纳米金球—聚合物基体界面力学性能研究

发布时间：2018-06-30 19:42

本文选题：纳米金球 + 聚合物基体　；参考：《江苏大学》2017年硕士论文

【摘要】：近十年来,柔弹性导电复合材料因其高弹性、高导电性的优越性能而备受关注,在开发可弯曲和可拉伸的电子和光电子产品中起着不可或缺的作用。以金属橡皮为代表的柔弹性导电复合材料的出现,将极大地促进相关产业的技术革新与智能化发展。与传统复合材料的连续界面不同,纳米复合材料中第二相的纳米尺度效应使得纳米第二相与基体间的范德华作用增大,形成了独特的“纳米第二相-基体”纳观界面。这一界面构成了纳米第二相与基体之外的“第三相”,其对材料的纳观结构以及宏观材料的整体力学行为和性能都具有显著的影响,因此对于该纳观界面本构关系的建立、力学行为及性能的研究是准确表征该类纳米复合材料力学行为的关键点。

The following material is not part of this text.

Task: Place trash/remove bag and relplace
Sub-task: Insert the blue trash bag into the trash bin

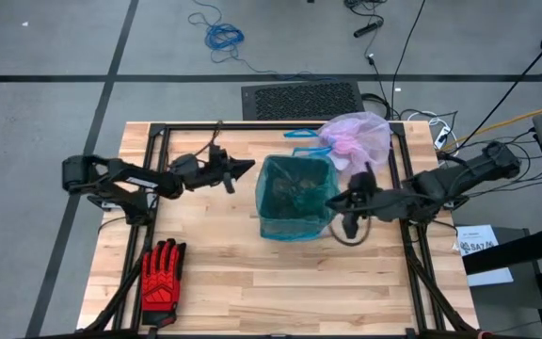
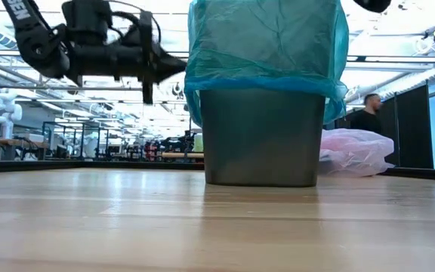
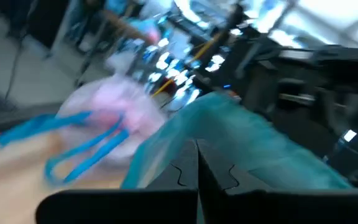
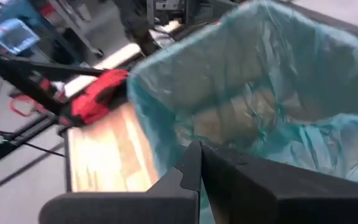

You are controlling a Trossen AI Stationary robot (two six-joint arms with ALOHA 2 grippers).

目前对纳米金球-聚乙烯基体界面力学性能的理论分析,以及分子动力学模拟尚未见文献报道,对金属橡皮这一新型材料的纳观界面的研究仍具有很大的挑战性。本文采用多尺度模拟方法,一方面,基于连续力学方法和蒙特卡罗方法,建立“单个纳米金球+聚乙烯基体”和纳米金球复合材料两种模型,研究纳米复合材料中“纳米第二相-基体”界面的力学行为及性能;另一方面,利用分子动力学模拟,比较“纯聚乙烯”和“纳米金球-聚乙烯”这两种模型,研究纳观界面和环境变量对纳米复合材料整体性能的影响。主要研究成果如下:(1)基于Lennard-Jones势,首次推导出了“球形纳米填料-基体”界面的内聚能量和内聚应力的解析式。(2)基于上述解析式,研究发现随着金球半径的增大,界面的内聚能量(每单位面积)和内聚强度均提高。并且在较小半径下,曲率效应作用很强,随着半径的增大作用逐渐减弱,最后可忽略不计。(3)以往的研究均基于稀溶液假设,不考虑金球之间的相互作用。本文首次探讨了周围纳米复合材料中的金球对界面的影响,并且提出了稀溶液假设的适用范围。(4)基于分子动力学模拟,研究金球半径和体积分数、温度、应变速率对材料力学性能参数(杨氏模量、屈服应力/应变、断裂应力/应变)的影响,通过比较得出“纳米金球-聚乙烯”体系区别于“纯聚乙烯”体系的纳观特性。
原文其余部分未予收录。